Spionage unter Studierenden: Linker AStA in Göttingen ausgespäht
An der Uni Göttingen sollen E-Mails mitgelesen worden sein. Studenten des RCDS hatten eine interne Mail des linken AStA veröffentlicht.
In der aktuellen Legislatur, die noch bis Ende Februar läuft, stellt eine linke Koalition aus Jusos, Grünen und weiteren linken Gruppen den AStA. Zuvor hatte eine Koalition unter Beteiligung des RCDS, des Studierendenverbunds der CDU, eine Mehrheit.
Auf Unregelmäßigkeiten aufmerksam geworden war der AStA während des Wahlkampfes im Januar: Der Göttinger RCDS hatte auf Facebook vermeintlich inkriminierende Auszüge aus einer internen Mail des aktuellen linken AStA veröffentlicht.
Der Eintrag ist mittlerweile gelöscht. Der taz liegt davon jedoch ein Screenshot vor. Demnach schrieb der RCDS Göttingen am 16. Januar: „In einer dem RCDS anonym zugespielten E-Mail an den Finanzreferenten wird die erschreckende Sorglosigkeit, mit welcher der linke AStA unsere Studienbeiträge verschwendet, offenkundig.“ Darauf folgt ein wörtliches Zitat aus einer Mail von der Geschäftsführerin des AStA an den Finanzreferenten.
Linker AStA in Göttingen
Der AStA forschte nach und entdeckte die automatische Weiterleitung an eine Mail-Adresse, die sich niemandem zuordnen ließ. Zugang zu dem Account hatte bis März 2016 der RCDS: Einer ihrer Vertreter leitete in der letzten Legislatur das Finanzreferat. Die Mails könnten seit knapp einem Jahr mitgelesen worden sein.
Niklas Schröder, AStA-Referent für Öffentlichkeit, spricht von einer „eklatanten Verletzung des Datenschutzes“: Über den E-Mail-Account des Finanzreferates würden vertrauliche Daten weitergegeben – unter anderem zwecks Zahlungsverkehrs.
Der RCDS Göttingen wollte sich zu dem Fall nicht äußern. Die Polizei bestätigte den Eingang der Anzeige wegen des „Ausspähens von Daten“ nach Paragraf 303a des Strafgesetzbuches. Konkrete Hinweise auf die Täter hätten sich bislang nicht ergeben, der Fall liege nun bei der Staatsanwaltschaft.

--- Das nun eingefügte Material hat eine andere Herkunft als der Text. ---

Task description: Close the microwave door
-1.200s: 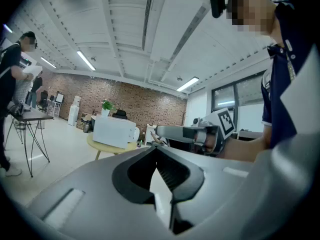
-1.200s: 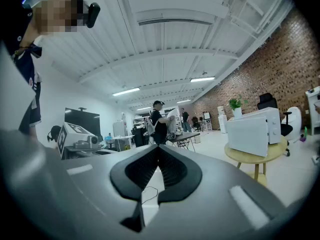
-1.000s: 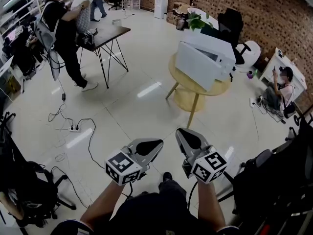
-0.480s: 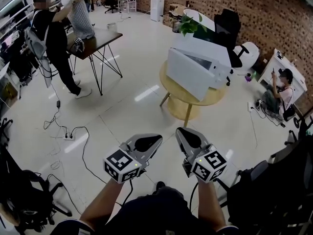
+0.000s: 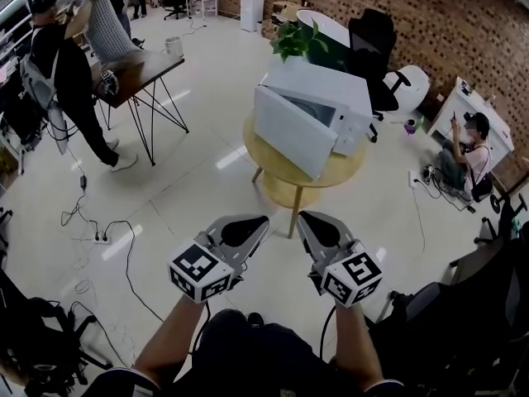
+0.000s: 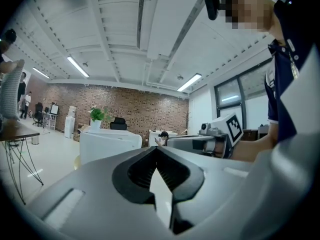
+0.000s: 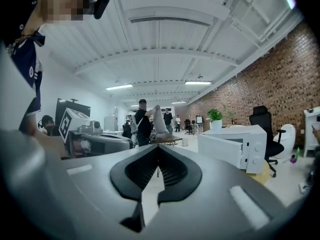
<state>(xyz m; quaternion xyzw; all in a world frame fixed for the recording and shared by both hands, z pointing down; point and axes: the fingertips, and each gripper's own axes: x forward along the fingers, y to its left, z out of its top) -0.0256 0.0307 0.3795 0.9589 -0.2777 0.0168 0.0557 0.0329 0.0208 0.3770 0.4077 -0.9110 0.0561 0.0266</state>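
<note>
A: How do the claws stand?
B: Both are closed. The left gripper (image 5: 263, 220) has its jaw tips pressed together with nothing between them, and the right gripper (image 5: 302, 217) is the same. Each is held low, well short of the microwave (image 5: 322, 89), and touches nothing
A: And the microwave itself?
B: It sits on a round wooden table (image 5: 351, 162), with its door (image 5: 285, 131) swung wide open toward the grippers. The cavity behind the door is too dim to say what it holds
A: What lies beyond it?
B: A potted plant (image 5: 296, 38) stands just behind the microwave, and a black office chair (image 5: 369, 40) is behind it to the right. Far left of the microwave is a dark table (image 5: 142, 66) with a standing person (image 5: 62, 77) beside it, and off to its right is a seated person (image 5: 464, 151)
</note>
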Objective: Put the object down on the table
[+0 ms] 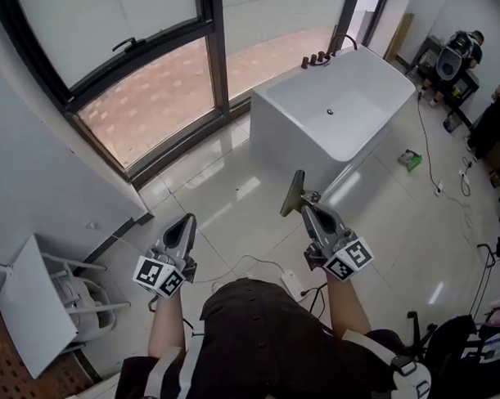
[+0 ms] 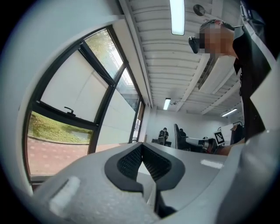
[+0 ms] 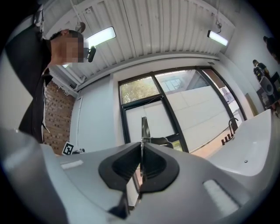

Für die Zusammensetzung des AStA der Uni Göttingen in der nächsten Legislatur ab März herrscht derzeit eine Pattsituation: Bei den Wahlen im Januar erhielten die breite linke Koalition sowie die mögliche Koalition aus RCDS und Fachschafts-Vertretern (ADF) jeweils 31 Stimmen.